No problem  I've got loads of collars. I believe, but am not 100% sure, that this website is the actual manufacturer based in Israel. I think you can have them unbranded, but if you order from that website they come with 'For dog trainers' stamped in the inside. If you look at this website, www.DTdogcollars.com, you can see that this is the same stuff but differently/re-branded. Im not sure if its the same company or another American company that rebrand it. Either way, the quality of all their is excellent. Their harnesses are amazingly priced and excellent quality.

My boy has these:








and this









Amongst a quite a few others :blushing:


----------



## MyBIGdog

Manoy Moneelil said:


> Nice site, all the bits I clicked worked.
> 
> Clearly a lot of work well executed.
> 
> When looking at some of the dog-jackets I wondered if you only hold these large sizes in stock or work on a retail-reseller arbitrage process, in which case might you not also offer other sizes?
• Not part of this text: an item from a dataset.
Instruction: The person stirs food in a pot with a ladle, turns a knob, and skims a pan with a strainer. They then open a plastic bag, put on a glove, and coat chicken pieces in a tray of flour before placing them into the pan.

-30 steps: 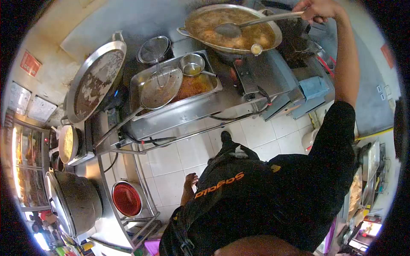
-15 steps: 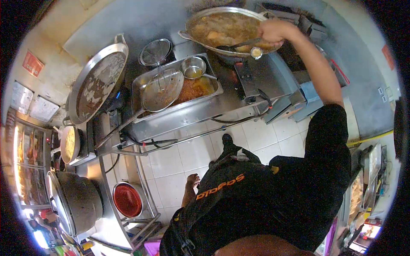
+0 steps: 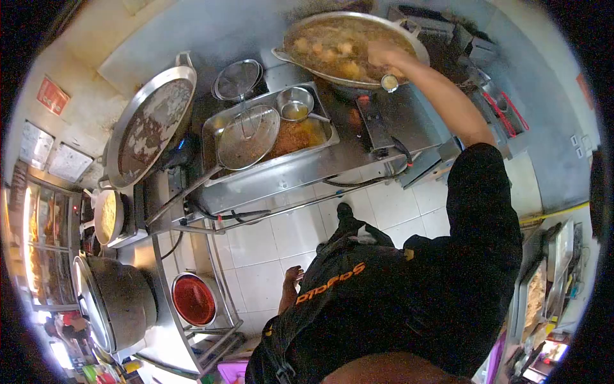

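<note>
Wok (image 3: 419, 46): long axis crosswise, beneath our right hand (image 3: 387, 56).
Right hand: nearer the wok; blurred, we cannot tell its grip.
Left hand (image 3: 294, 276): far nearer us than wok, loosely open.

Right hand (image 3: 385, 56) out over big wok (image 3: 345, 15) of bubbling oil, motion-blurred, grip unclear. Left hand (image 3: 293, 276) low beside black shirt (image 3: 409, 313), fingers curled. On table (image 3: 256, 190), metal tray (image 3: 288, 158) with 1 small pot (image 3: 295, 115) inside, 1 long-handled strainer (image 3: 251, 146) resting across it. At left, 1 wide pan (image 3: 115, 153), dark inside. Below, 1 bucket (image 3: 217, 306), contents red.
</note>
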Action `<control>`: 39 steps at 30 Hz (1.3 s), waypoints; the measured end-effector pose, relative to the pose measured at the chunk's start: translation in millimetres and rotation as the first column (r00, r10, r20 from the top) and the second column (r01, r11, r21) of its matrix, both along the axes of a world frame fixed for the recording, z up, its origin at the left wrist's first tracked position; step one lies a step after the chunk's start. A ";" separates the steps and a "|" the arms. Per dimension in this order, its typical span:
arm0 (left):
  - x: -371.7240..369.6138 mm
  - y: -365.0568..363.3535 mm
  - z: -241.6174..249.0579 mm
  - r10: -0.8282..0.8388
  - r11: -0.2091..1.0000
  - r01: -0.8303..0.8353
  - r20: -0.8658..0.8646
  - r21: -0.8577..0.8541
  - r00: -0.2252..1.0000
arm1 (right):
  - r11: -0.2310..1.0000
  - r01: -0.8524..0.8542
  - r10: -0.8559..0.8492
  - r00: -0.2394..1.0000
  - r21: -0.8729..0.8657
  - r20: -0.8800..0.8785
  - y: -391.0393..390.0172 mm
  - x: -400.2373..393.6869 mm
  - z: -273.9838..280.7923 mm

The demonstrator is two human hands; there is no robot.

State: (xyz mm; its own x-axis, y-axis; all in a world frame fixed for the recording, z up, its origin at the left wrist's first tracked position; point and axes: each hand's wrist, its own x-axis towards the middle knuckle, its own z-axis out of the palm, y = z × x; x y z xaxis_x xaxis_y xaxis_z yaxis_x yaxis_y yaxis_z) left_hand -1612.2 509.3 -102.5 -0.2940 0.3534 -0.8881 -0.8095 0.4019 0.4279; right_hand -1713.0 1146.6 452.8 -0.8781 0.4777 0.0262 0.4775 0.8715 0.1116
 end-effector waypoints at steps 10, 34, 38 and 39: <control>7.4 5.6 -1.9 -0.005 0.997 -0.001 -0.081 -0.072 0.997 | 0.994 0.026 0.015 0.927 0.106 -0.375 48.1 -5.1 -23.7; -19.6 14.4 -15.3 0.105 0.967 -0.108 0.027 0.231 0.994 | 0.781 0.141 -0.433 0.824 -0.608 -0.366 53.8 141.7 54.1; -40.7 2.6 -8.4 -0.232 0.962 0.246 -0.122 0.118 0.965 | 0.616 -0.004 -0.485 0.786 -0.787 -0.384 12.5 166.2 23.5; -46.1 5.0 -7.3 -0.185 0.977 0.187 -0.034 0.100 0.982 | 0.550 -0.046 -0.503 0.779 -0.834 -0.374 3.7 168.8 13.5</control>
State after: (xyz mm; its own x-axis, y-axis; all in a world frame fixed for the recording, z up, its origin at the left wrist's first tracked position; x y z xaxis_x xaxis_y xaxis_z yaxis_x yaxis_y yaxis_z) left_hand -1658.3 514.3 -109.8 -0.2359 0.4922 -0.8379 -0.7136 0.4976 0.4931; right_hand -1544.2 1150.3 466.3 -0.6897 0.7217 -0.0592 0.4019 0.3134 -0.8604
Although your USP is the BIG dog theme many of us have multiple dogs but of different sizes; 6Kg, 24Kg and 47Kg.
> 
> We certainly don't dress them the same but it would make sense to place an order with one supplier than split it two or three ways.
> 
> Not sure if you will be able to add a signature line yet (when you are past newbie probation), but that would be a place to put a small link to your site.


Thanks for the compliments Manoy - taken us over a year to actually get the site built and populated - we have taken all the photos ourselves which is a much bigger job then we first thought!

unfortunately as you can probably see on the site, we have a pretty limited range and this is certainly true with the coats. Just the Outhwaite brand at the mo (as this is what we have always got for our Ridgebacks) and in a very limited range of sizes. As there are so many sizes, Colours, types etc we really are just skimming the surface of their range alone but we can order in any size you wish.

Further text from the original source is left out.